I agree with Greg's first response - congratulations...and there IS so much more. To truly manage print and all of the savings that can be garnered, you want to consider all the areas that "print happens". For a university, that includes student print (labs, libraries, dorms, etc), centralized print / in-plant, and external print. Innovative universities are looking at the whole picture, but many still segment these areas into different buckets. Savings come in a lot of forms: * Waste reduction * Fleet rightsizing * Print optimization - getting print to the right devices * Solving the puzzle with centralized, in-plant print (keep it, kill it, move more work there, pull print in that is going external, etc) * Improved sourcing (supplies, PAPER, etc) * Changing user (student, faculty, administration) behaviors The real blockbuster savings sits with doing all of these things well of course, but many times the behavior part is overlooked or limited to "reducing waste". Our philosophy is to develop the right behaviors that "...make every print an intelligent decision." - If print needs to happen, ensure it goes to the right place - If print doesn't need to be in color, or doesn't need to be single sided, then make it B&W and duplex - Ideally, don't print unless you have to - And of course, use effective software to track, manage, educate, and gently-or-forcefully manage your University print strategy There's a world of opportunity for Higher Ed and corporate enterprises alike. Be sure you have a comprehensive strategy that addresses the total picture, not just the picture that an MPS provider can address.
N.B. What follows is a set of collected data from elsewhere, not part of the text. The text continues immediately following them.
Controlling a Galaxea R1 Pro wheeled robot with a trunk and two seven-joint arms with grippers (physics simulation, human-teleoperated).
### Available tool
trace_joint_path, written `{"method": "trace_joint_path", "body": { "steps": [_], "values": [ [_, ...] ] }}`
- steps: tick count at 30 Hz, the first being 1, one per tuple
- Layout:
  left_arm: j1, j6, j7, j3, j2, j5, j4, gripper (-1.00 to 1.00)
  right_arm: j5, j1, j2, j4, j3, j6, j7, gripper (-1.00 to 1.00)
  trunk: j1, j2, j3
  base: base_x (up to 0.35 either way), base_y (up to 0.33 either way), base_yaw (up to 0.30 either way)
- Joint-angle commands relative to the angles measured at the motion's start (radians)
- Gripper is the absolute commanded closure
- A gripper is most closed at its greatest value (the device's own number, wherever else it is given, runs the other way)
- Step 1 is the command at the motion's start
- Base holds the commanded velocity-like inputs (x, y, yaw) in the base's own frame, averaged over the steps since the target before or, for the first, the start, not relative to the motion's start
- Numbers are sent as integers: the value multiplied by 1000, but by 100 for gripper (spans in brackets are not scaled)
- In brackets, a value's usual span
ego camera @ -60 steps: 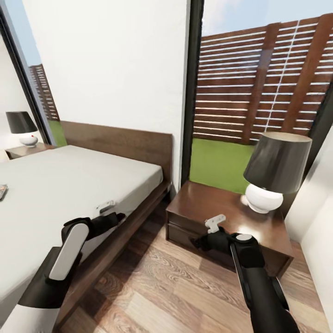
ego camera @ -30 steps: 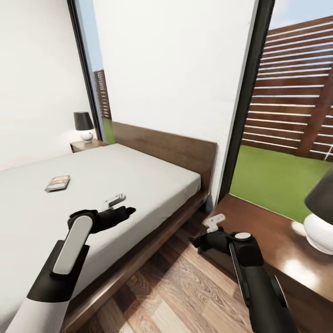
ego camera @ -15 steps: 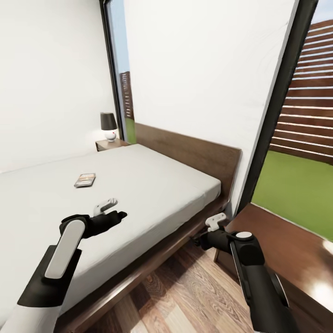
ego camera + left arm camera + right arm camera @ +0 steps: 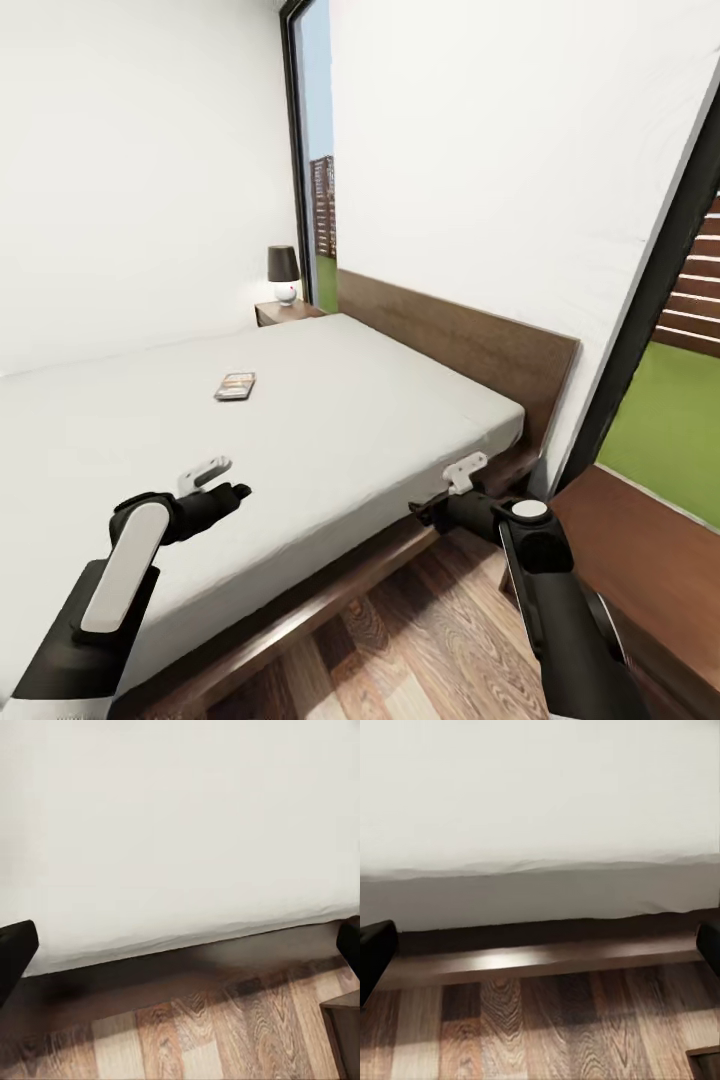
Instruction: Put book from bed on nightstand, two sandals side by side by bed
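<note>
The book (image 4: pixel 236 385), a small dark paperback, lies flat on the off-white mattress of the bed (image 4: pixel 330 420), well beyond my left gripper (image 4: pixel 232 491). That gripper hovers open over the mattress near its side edge; its dark fingertips (image 4: pixel 15 952) stand wide apart over mattress and floor. My right gripper (image 4: pixel 422 513) is open too, low beside the bed frame (image 4: pixel 540 960), holding nothing. One nightstand (image 4: pixel 284 312) stands at the far side of the headboard. The other nightstand (image 4: pixel 650 560) is close by at my right. The blue sandals are out of view.
A black-shaded lamp (image 4: pixel 283 273) stands on the far nightstand. The brown headboard (image 4: pixel 470 345) runs along the white wall. Wooden floor (image 4: pixel 420 640) lies between bed and near nightstand. A tall window (image 4: pixel 680 400) shows grass and a slatted fence.
The camera has swung left: bed and book have slid rightward in the picture and the near nightstand's lamp has left it. Both arms keep about the same pose, grippers still open.
</note>
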Motion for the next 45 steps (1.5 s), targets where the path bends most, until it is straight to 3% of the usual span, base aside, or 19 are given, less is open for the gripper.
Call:
{"method": "trace_joint_path", "body": {
  "steps": [1, 6, 20, 45],
  "values": [
    [-3, 1, 9, 1, 1, 5, 3, -100, 9, -1, 1, -1, -2, 1, 10, -100, -4, 7, 2, 0, 0, 284],
    [-8, 3, 7, 8, 0, -5, 12, -100, 9, 0, 1, -1, -2, -3, 10, -100, -23, 42, 18, 0, 0, 285],
    [-10, 3, 9, 6, -10, -13, 7, -100, 9, 1, 2, -1, -1, -5, 10, -100, -23, 42, 18, 18, -12, 285],
    [-10, 3, 11, 7, -11, -16, 10, -100, 9, 4, 3, -1, -1, -5, 10, -100, -23, 42, 18, 247, -171, 285]
  ]
}}
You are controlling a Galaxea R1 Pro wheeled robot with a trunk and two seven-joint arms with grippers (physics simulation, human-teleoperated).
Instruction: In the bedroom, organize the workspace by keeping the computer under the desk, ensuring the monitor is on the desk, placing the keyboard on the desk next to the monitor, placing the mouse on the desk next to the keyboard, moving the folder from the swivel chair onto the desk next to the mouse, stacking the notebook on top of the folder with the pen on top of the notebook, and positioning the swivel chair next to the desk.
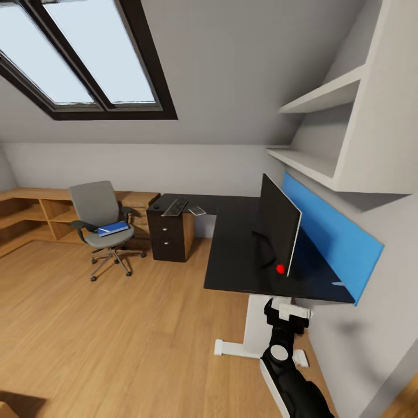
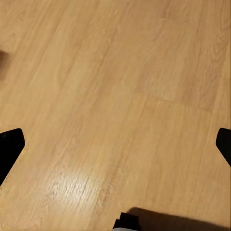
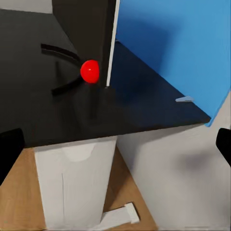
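Note:
The black desk [image 1: 232, 249] runs along the right wall, with the monitor [image 1: 280, 226] standing on it edge-on to me. At its far end lie the keyboard [image 1: 175, 206], a small dark mouse [image 1: 155, 206] and the grey notebook [image 1: 197, 210]. The blue folder [image 1: 113, 227] lies on the seat of the swivel chair [image 1: 96, 203], left of the desk. A whitish sliver, seemingly the pen [image 3: 185, 99], lies at the near desk corner. My right gripper [image 1: 286, 309] is open just short of the desk's near edge [image 3: 96, 130]. My left gripper [image 2: 115, 144] is open over bare floor. The computer is out of view.
A red ball [image 1: 280, 269] sits at the monitor's foot. A blue wall panel [image 1: 337, 238] backs the desk and white shelves [image 1: 325, 98] hang above it. The desk's white leg [image 1: 255, 325] is right before my right arm. Low wooden shelving [image 1: 35, 215] lines the far left wall.

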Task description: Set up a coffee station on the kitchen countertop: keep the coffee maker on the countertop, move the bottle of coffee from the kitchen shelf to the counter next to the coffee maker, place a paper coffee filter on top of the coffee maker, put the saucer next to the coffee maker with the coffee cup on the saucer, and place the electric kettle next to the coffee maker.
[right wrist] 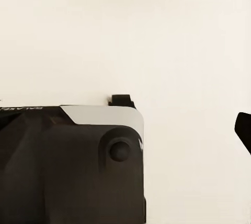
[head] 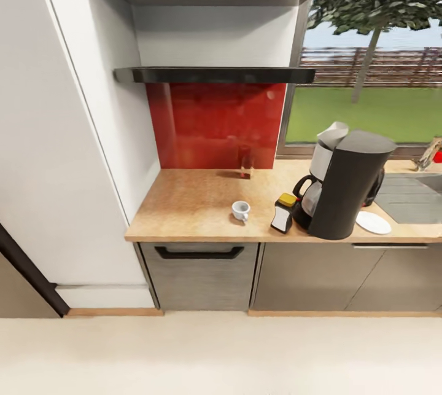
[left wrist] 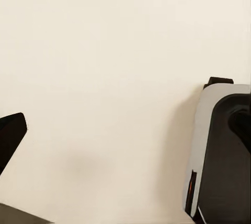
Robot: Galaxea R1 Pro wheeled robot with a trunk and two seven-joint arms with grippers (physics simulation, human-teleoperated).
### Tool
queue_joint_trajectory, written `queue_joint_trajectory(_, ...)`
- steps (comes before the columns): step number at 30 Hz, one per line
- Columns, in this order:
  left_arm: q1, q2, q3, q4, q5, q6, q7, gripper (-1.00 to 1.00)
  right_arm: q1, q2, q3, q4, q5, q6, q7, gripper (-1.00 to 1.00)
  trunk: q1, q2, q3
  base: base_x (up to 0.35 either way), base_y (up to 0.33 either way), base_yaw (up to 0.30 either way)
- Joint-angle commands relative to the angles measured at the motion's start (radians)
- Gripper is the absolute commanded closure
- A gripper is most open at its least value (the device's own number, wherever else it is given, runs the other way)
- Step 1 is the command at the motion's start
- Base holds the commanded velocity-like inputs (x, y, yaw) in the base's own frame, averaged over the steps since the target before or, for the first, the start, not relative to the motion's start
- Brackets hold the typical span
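The black coffee maker point(head: 347, 189) stands on the wooden countertop point(head: 196, 204) at the right, with a pale folded paper filter point(head: 331, 132) on its top. A small yellow-capped container point(head: 283, 212) sits against its left side, and a white cup point(head: 240, 210) stands further left. A white saucer point(head: 373, 223) lies to the maker's right. A dark object point(head: 374, 188) peeks out behind the maker. A brownish glass bottle point(head: 246, 163) stands at the red splashback. In the wrist views, one dark fingertip point(left wrist: 11, 136) of my left gripper and one fingertip point(right wrist: 243, 130) of my right sit far out at the edge, over floor, holding nothing.
Two dark shelves point(head: 215, 75) hang above the counter, seen from below. A sink point(head: 412, 197) lies at the right, under a window. A tall white cabinet point(head: 55, 137) stands left. Drawers point(head: 197, 275) sit under the counter. My grey and black base point(right wrist: 73, 166) is above pale floor point(head: 221, 352).
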Motion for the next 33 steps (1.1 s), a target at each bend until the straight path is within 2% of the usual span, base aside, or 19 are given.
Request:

Although there are many cost savings benefits from MPS providers today, I often wonder how energized many are to reducing print overall when most are paid "by the click". Well, for now, let's not go there. Peace...and don't print this response unless you have to. Mike

dallas_dc
dallas_dc

You will never get so efficient that you work yourself out of a job. Being efficient gets rewarded in all but the most screwed up companies. If you are so efficient that you run out of things to do, they will give another hard nut to crack. I am generally NOT in favor of outsourcing, particularly to overseas labor sources. However, there are some things which can be done more efficiently by an outside company that has a specialty such as printer management. I don't know a computer technician alive that wants to deal with printer service all day. I think the Admiral needs to reconsider his strategy.

adrianvc
adrianvc

Hey someone that is not biased and knows what they are talking about. MPS is an absolute rort concocted by OEMS to increase profits.I am well aware of this selling against and for both sides. For the record i am out of the game now ...... as for anyone that thinks they are saving money under MPS i doubt it very much.As for the "operational excellence" i wonder what your boss would say to you signing up to manged print and your printing expenditure increasing....That would really do you out of a job!

GregWalters
GregWalters

MPS is all about "reducing" - reducing machines, reducing clicks, reducing costs. And to some in the industry, this means cutting our own throat. So be it. There is so much cost to be cut because the industry oversold for a decade and a half - not that there was anything wrong with that -but the future ain't what it use to be and was bound to happen. A shift, a disturbance, secular not cyclicle.